*WHAT THIS TASK INVOLVES:*
Every line below that holds the string "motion" must be copied.

*INFORMATION PROVIDED:*
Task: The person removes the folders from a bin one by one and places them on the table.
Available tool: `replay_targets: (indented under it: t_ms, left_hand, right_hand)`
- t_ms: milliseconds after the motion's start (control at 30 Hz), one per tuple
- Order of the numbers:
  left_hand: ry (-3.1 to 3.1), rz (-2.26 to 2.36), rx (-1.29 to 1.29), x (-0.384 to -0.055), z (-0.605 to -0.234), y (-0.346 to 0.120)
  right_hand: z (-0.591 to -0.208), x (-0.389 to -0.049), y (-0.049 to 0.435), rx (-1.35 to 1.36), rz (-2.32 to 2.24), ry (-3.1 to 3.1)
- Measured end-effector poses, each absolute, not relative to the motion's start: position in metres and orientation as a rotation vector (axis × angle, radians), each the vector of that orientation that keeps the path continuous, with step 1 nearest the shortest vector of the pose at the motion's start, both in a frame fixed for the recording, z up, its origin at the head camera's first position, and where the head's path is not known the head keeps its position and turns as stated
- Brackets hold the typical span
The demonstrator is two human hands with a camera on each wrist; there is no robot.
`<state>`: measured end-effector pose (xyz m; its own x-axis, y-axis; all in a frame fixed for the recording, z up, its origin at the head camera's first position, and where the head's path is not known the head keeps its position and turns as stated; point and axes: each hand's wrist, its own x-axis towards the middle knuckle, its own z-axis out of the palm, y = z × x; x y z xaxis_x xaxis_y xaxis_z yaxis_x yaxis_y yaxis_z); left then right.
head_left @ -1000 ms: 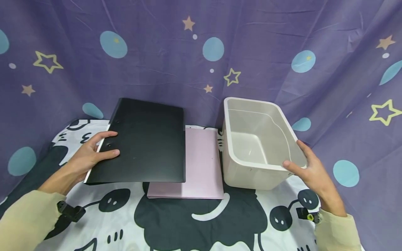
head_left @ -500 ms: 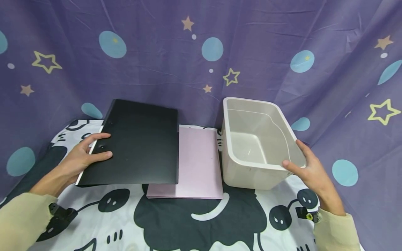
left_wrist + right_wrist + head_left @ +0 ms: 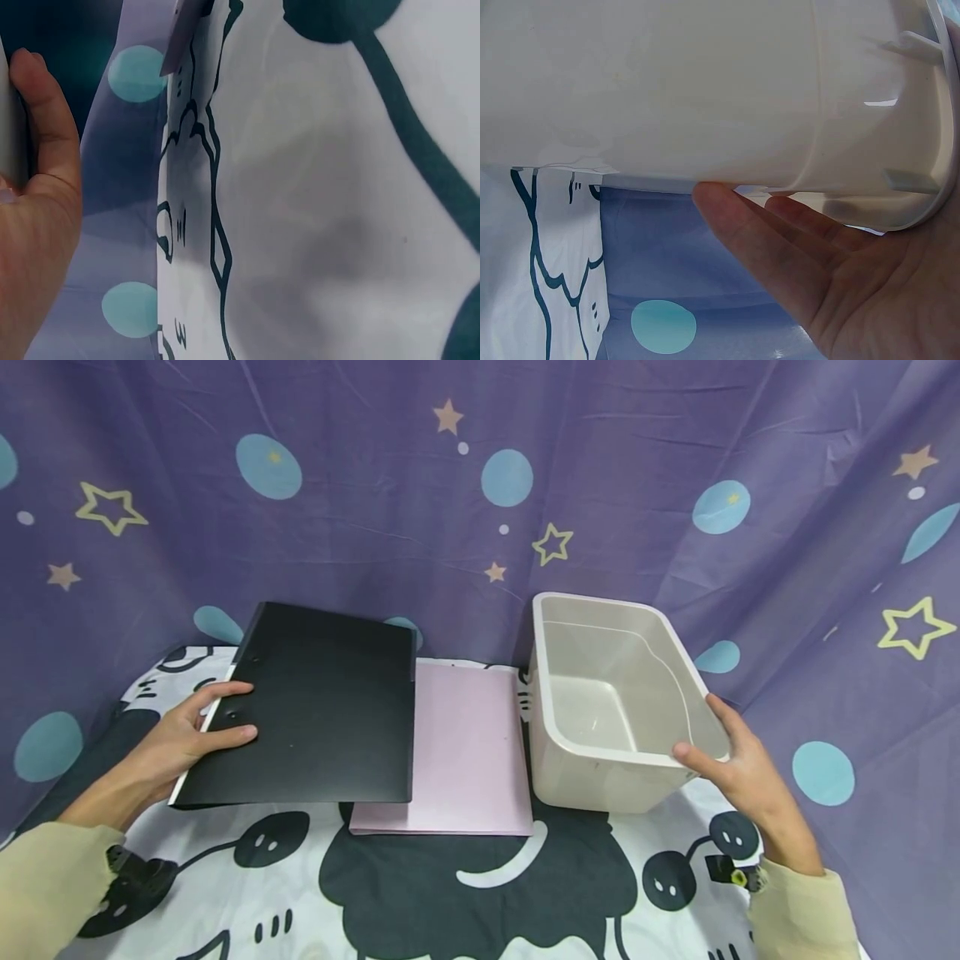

*SOLUTION:*
- t_ms: milliseconds after the motion's start (control at 30 Hz), one per tuple
- Measured end-effector poses, each absolute, not relative to the motion's start: position in metres and orientation as a rotation vector (axis × angle, radians), each the vector of that orientation that keeps the path continuous, with step 1 nearest the shortest vector of the pose at the motion's start, both in a frame fixed for the recording, z up, its origin at the head camera's first position, and where the head's path is not known the head keeps its position and turns as stated

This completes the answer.